* Assignment *
Will you quote precisely the lines that run from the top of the material below to the line containing "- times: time", both ends included?

** Input data follows **

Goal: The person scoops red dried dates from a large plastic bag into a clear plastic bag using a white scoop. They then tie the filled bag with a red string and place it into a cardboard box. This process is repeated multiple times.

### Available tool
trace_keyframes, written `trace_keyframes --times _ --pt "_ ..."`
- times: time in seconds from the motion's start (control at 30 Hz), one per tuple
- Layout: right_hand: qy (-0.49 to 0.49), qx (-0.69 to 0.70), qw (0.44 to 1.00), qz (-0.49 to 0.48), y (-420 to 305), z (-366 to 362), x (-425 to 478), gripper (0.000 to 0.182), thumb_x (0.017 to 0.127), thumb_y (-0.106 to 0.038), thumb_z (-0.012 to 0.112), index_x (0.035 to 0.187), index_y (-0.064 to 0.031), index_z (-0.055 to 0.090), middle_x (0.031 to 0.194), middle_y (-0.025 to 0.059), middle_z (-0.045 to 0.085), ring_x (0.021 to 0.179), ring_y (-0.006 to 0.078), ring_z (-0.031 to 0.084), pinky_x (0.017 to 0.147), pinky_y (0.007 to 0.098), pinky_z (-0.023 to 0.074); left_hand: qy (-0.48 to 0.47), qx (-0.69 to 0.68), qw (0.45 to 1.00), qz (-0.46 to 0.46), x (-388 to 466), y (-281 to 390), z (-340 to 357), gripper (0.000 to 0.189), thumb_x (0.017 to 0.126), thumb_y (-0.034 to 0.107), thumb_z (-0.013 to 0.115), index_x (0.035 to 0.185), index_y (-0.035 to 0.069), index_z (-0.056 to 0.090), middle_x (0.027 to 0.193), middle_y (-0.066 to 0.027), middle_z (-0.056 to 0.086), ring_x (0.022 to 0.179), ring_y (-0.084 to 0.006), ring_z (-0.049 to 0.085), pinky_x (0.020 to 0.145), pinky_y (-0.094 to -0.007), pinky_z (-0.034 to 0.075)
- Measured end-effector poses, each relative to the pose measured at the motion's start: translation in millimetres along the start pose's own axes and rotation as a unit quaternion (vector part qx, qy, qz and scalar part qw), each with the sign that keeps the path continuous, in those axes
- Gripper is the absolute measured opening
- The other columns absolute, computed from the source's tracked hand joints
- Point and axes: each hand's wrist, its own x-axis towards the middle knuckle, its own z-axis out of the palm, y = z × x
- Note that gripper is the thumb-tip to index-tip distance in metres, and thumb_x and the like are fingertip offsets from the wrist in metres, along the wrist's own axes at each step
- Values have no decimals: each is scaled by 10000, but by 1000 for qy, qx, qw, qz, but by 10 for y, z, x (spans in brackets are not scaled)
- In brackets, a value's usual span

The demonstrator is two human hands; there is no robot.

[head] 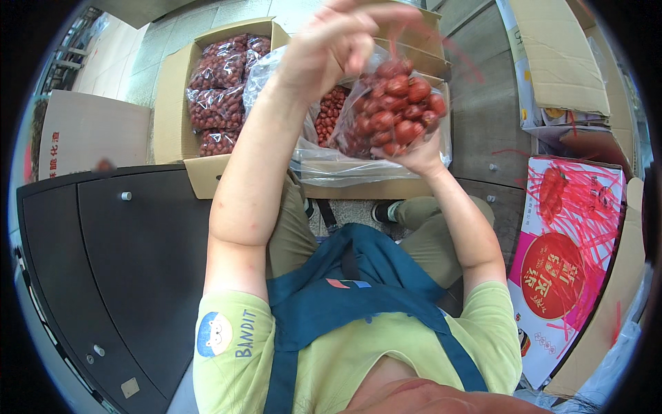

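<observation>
My right hand (pixel 421 155) supports a clear plastic bag of red jujubes (pixel 401 114) from below, above an open carton (pixel 362 191). That carton has a clear liner (pixel 341 173) with loose jujubes (pixel 331 114) inside. My left hand (pixel 331 49), blurred, is raised with bent fingers beside the top of the bag. A thin red strip (pixel 394 44) stands at the bag's neck, and another blurred red streak trails to the right. Whether my left fingers grip a strip cannot be told.
Left of the lined carton, another carton (pixel 173 111) holds several filled jujube bags (pixel 217 108). Dark cabinets (pixel 139 248) stand at left and right. On the right, loose red strips (pixel 595 207) lie over a printed box (pixel 532 274), below an open cardboard box (pixel 558 57).
</observation>
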Motion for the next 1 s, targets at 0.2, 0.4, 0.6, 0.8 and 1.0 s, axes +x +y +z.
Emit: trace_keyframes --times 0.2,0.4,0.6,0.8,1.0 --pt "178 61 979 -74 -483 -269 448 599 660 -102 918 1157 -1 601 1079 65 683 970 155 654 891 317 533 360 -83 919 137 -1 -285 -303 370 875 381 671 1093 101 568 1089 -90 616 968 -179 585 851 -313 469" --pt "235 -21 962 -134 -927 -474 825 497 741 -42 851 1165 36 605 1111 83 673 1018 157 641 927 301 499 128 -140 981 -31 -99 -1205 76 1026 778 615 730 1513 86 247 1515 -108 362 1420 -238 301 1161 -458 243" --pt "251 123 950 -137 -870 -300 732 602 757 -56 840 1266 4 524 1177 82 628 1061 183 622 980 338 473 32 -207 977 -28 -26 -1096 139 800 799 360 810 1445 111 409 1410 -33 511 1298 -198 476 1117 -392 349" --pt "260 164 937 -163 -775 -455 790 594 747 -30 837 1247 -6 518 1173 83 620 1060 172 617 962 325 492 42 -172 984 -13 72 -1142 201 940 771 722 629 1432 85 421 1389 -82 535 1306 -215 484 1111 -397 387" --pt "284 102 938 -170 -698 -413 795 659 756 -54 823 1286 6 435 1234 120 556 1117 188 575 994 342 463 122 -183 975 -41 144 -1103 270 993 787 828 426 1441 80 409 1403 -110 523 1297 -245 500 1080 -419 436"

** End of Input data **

* Problem solution *
Goal: The person scoops red dried dates from a large plastic bag into a clear plastic bag using a white scoop. They then tie the filled bag with a red string and place it into a cardboard box. This process is repeated multiple times.

### Available tool
trace_keyframes, written `trace_keyframes --times _ --pt "_ ..."`
- times: time in seconds from the motion's start (control at 30 Hz), one per tuple

No further output is expected for this exercise.